I’ve not posted in some time…but the school year is winding down, so that means that my blogging should be winding up. I spent a lot of time working on the Fragile Families Challenge…and I detail some of my struggles in training predictive models on that data in this slideshow I drew up. Do check it out.

Some of the key points in that presentation:

  • I did little to no feature engineering. Really, I only did two key preprocesses: 1.) I used median imputation to replace missing values, and 2.) I used SMOTE to balance the class imbalance.
  • This training data was run through XGBoost, and it did ‘aight.

That is where we left off. As you can also infer from the presentation, I tried to do some elementary feature engineering, but it didn’t get my any improvements in my leaderboard score.

Thus, I’m here to try something new. Neural nets, of course. These can be a pain to train, so I want to try to document the process here for others to learn from (and for myself to reference in the future and take heart in when I have another training problem that just isn’t progressing!).

Training using vanilla Keras neural network

We have super wide data. I figured I’d try to make things as simple as possible, to start.

I connected each of the 14000+ inputs to a unique weight (using the model.add(Dense… functionality). (So there were 14000+ inputs, not just 3 as in image above.) Each input was hooked up to num_nodes number of hidden nodes (not just 4 as in image above). Then a linear combination of the activations from these hidden nodes were again linearly combined to generate prediction. I used regression, and not one hot…so the hidden nodes were combined and fed to just one final output node.

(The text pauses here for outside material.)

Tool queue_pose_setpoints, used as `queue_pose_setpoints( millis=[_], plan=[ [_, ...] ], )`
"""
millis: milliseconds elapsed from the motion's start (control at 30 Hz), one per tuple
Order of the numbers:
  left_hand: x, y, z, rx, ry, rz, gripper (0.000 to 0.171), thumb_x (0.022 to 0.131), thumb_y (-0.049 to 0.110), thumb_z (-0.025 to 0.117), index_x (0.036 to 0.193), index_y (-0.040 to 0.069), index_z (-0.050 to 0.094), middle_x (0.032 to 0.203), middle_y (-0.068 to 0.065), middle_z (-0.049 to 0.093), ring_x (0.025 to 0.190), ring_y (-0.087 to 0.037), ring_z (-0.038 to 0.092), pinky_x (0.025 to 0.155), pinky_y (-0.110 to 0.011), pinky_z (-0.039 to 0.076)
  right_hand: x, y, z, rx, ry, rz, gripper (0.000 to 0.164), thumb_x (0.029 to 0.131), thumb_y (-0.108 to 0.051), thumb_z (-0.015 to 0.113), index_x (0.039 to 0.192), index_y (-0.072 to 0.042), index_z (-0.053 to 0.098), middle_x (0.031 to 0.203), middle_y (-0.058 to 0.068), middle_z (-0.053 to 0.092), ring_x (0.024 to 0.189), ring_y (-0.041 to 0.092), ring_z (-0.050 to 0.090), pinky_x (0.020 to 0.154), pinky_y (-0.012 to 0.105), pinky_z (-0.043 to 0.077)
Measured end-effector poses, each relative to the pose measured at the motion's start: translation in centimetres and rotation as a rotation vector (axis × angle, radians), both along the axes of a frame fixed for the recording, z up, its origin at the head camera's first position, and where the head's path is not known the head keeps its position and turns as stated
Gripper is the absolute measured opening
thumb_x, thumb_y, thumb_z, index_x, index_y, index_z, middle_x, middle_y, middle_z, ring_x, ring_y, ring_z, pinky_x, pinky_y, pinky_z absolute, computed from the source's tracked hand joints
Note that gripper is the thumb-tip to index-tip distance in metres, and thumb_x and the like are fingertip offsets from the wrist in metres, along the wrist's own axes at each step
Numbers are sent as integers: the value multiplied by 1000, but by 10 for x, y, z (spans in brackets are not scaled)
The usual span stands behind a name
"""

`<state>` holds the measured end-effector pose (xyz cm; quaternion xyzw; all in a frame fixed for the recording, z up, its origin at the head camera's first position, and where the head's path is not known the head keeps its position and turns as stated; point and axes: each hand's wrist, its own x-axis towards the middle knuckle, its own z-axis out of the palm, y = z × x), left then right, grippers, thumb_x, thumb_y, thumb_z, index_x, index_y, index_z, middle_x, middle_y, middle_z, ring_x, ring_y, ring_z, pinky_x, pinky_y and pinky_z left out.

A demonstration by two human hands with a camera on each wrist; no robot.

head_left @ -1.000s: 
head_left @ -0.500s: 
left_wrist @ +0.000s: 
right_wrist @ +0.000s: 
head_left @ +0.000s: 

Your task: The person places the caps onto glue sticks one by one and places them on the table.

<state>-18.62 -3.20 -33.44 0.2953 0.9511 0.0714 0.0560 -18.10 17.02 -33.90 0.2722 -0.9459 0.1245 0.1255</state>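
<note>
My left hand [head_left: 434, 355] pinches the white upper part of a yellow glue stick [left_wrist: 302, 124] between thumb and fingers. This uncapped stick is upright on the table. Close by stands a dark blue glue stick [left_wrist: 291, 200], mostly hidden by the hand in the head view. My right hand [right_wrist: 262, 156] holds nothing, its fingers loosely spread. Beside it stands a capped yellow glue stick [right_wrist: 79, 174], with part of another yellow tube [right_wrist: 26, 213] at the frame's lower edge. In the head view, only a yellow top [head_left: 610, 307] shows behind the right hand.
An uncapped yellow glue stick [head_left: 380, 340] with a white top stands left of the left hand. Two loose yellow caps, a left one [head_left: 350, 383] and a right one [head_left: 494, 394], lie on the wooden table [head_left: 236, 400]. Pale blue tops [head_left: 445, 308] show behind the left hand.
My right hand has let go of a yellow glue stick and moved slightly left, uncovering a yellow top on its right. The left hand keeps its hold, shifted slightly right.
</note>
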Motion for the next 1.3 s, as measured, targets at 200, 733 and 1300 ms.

NN model code looked like:

# source activate py35
from keras.models import Sequential
from keras.layers import Dense
from keras.wrappers.scikit_learn import KerasRegressor

model = Sequential() # set up model
num_nodes = 4
model.add(Dense(num_nodes, 
	input_dim=x_tr.values.shape[1], 
	kernel_initializer='normal', 
	activation='relu'))
model.add(Dense(1, activation='sigmoid', kernel_initializer='normal'))

# X and Y are np arrays
model.compile(loss='mean_squared_error',
	optimizer='adam')
fitt = model.fit( X, Y, 
	batch_size=52, epochs=num_epochs, 
	verbose=1, callbacks=None, validation_split=0.1, 
	validation_data=(x_val.values,y_val.values))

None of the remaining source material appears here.